Le personnage principal a été enlevé par des aliens, qui l'ont choisi pour ses facultés intellectuelles et ont profité de son infirmité pour se livrer sur lui à des expériences de compatibilité entre les deux espèces. Afin de lui permettre d'accepter ce changement (et ce, sans perdre ni la raison, ni son humanité), de surmonter son traumatisme et d'accepter le twist final, il est placé sous stase dans une réalité parallèle virtuelle, au sein de laquelle on le confronte à des évènements à forte charge émotionnelle destinés à 1) renforcer son identité humaine 2) tester les limites de sa volonté 3) l'amener à dépasser la première grâce à la seconde. Il n'y a pas d'ennemi, pas de danger réel. Damon est l'I.A. qui gère cette réalité alternée. Il s'efforce de comprendre son pensionnaire et d'appuyer sur les bons "boutons" psychologiques afin de lui permettre d'évoluer dans le bon sens. Il ne veut pas particulièrement l'empêcher de s'évader, au contraire : son but est qu'il arrive à passer de l'autre côté du miroir, mais par la force de sa seule volonté. Pour cela, il s'efforce de dresser suffisamment d'obstacles sur son chemin pour l'amener à se dépasser, mais tout en veillant à ce qu'ils ne l'arrêtent pas. Raison pour laquelle tout paraît si simple : tout est scripté, mais de façon à ce que le protagoniste ne s'en aperçoive pas. Il veut Haley ? On lui donne Haley, on observe sa réaction.

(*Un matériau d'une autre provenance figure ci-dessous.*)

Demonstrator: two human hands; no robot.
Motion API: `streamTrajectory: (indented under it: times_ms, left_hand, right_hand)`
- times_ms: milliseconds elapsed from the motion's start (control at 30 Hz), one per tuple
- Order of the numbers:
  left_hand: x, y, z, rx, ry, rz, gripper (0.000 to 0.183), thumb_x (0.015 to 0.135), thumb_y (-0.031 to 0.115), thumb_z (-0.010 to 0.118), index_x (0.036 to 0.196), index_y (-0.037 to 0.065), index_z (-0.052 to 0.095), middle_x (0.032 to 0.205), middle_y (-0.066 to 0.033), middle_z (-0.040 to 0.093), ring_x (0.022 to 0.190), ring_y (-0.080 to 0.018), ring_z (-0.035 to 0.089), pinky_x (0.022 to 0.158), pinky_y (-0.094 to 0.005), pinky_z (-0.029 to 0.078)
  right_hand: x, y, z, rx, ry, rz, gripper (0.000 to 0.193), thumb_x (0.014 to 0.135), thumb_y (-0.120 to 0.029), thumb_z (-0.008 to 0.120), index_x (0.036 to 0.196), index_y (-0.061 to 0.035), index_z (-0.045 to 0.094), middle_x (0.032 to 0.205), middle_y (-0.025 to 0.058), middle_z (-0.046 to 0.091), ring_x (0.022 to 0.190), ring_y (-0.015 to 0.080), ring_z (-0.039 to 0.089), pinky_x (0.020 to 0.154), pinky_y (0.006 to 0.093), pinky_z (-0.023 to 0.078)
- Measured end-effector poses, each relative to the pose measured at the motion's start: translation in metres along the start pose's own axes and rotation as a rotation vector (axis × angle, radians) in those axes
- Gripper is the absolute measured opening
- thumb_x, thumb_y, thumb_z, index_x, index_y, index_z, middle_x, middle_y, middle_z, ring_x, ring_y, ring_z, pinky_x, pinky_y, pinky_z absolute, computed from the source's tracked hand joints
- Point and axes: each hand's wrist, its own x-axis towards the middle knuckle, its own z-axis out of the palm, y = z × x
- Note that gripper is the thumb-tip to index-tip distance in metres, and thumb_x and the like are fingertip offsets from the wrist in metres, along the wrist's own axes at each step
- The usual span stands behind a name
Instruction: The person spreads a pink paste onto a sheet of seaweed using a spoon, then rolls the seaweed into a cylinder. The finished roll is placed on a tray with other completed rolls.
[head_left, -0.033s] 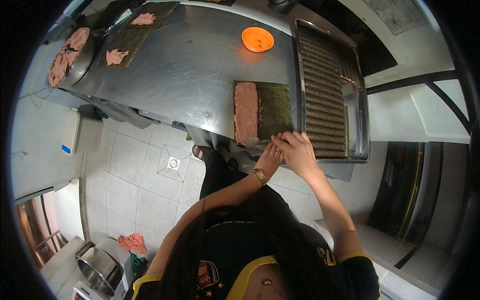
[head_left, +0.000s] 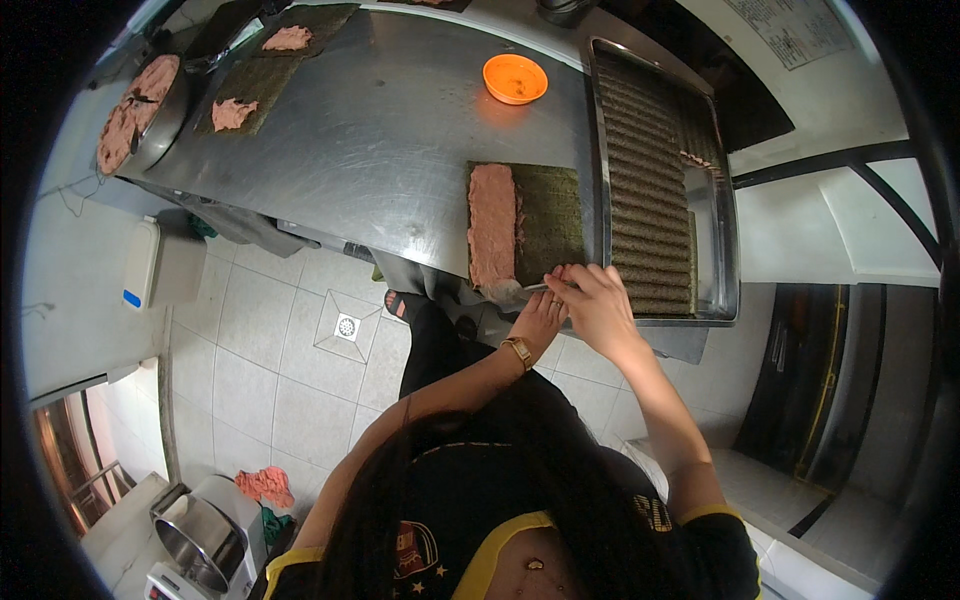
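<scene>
A dark green seaweed sheet [head_left: 551,215] lies near the table's front edge, with a band of pink meat paste [head_left: 492,220] along its left side. My right hand [head_left: 598,305] is closed around the thin handle of a spoon [head_left: 506,290]. The spoon's pale head touches the near end of the paste. My left hand [head_left: 541,318], with a watch at the wrist, rests beside the right one at the table edge. Its fingers reach out toward the sheet's near edge, partly covered by the right hand.
On the right stands a metal tray [head_left: 601,150] of dark seaweed rolls [head_left: 650,190] in rows. An orange bowl [head_left: 515,79] sits farther back. At far left are more seaweed sheets [head_left: 262,82] with paste lumps and a metal bowl [head_left: 165,130] of paste.
The spoon head has shifted slightly to the right at the paste's near end, and its handle shows more clearly. My hands have barely moved.
</scene>
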Motion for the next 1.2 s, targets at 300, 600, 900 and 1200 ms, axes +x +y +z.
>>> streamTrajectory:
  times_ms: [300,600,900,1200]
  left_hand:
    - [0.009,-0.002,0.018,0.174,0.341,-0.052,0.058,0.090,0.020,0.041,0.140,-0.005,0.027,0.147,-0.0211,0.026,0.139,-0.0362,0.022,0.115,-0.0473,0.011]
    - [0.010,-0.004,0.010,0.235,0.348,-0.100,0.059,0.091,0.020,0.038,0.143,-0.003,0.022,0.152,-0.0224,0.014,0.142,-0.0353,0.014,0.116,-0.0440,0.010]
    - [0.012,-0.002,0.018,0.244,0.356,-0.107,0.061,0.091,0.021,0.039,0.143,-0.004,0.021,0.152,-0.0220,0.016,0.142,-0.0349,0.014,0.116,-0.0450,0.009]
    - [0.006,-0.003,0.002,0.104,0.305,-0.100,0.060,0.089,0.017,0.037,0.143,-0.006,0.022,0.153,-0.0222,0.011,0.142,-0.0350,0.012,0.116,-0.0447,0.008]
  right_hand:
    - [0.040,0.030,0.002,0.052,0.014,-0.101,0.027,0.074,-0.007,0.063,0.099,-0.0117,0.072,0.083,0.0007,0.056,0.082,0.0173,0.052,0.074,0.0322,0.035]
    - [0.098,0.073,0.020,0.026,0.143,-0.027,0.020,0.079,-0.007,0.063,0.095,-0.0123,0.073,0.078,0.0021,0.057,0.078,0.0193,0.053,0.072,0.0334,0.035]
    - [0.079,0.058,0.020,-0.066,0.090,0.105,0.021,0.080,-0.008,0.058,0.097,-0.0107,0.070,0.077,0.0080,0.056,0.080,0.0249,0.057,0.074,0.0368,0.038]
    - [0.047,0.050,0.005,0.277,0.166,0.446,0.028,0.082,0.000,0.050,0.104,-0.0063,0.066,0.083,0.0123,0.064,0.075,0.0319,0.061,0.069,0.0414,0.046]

Il veut qu'Haley se réveille ? Idem. Il veut s'enfuir avec elle ? Itou. Cette Haley n'est pas réelle, pas plus que la dame à l'auto ou le chauffeur poids lourd. Ce sont des parties du programme, de la simulation : des données corrompues au contact de Nic et de sa "volonté humaine", qui les renvoie à leur propre non-humanité. Ce que Nic est susceptible de véhiculer, ce n'est pas un virus au sens biologique du terme, mais au sens informatique. Ce qui peut détruire cette fausse réalité qui lui sert de cocon, d'aquarium, et lui permettre de sortir de sa caverne Platonicienne pour affronter ce que lui réserve le monde réel. C'est ce que Damon attend de lui, mais à la seule condition qu'il soit prêt. D'où son sourire final.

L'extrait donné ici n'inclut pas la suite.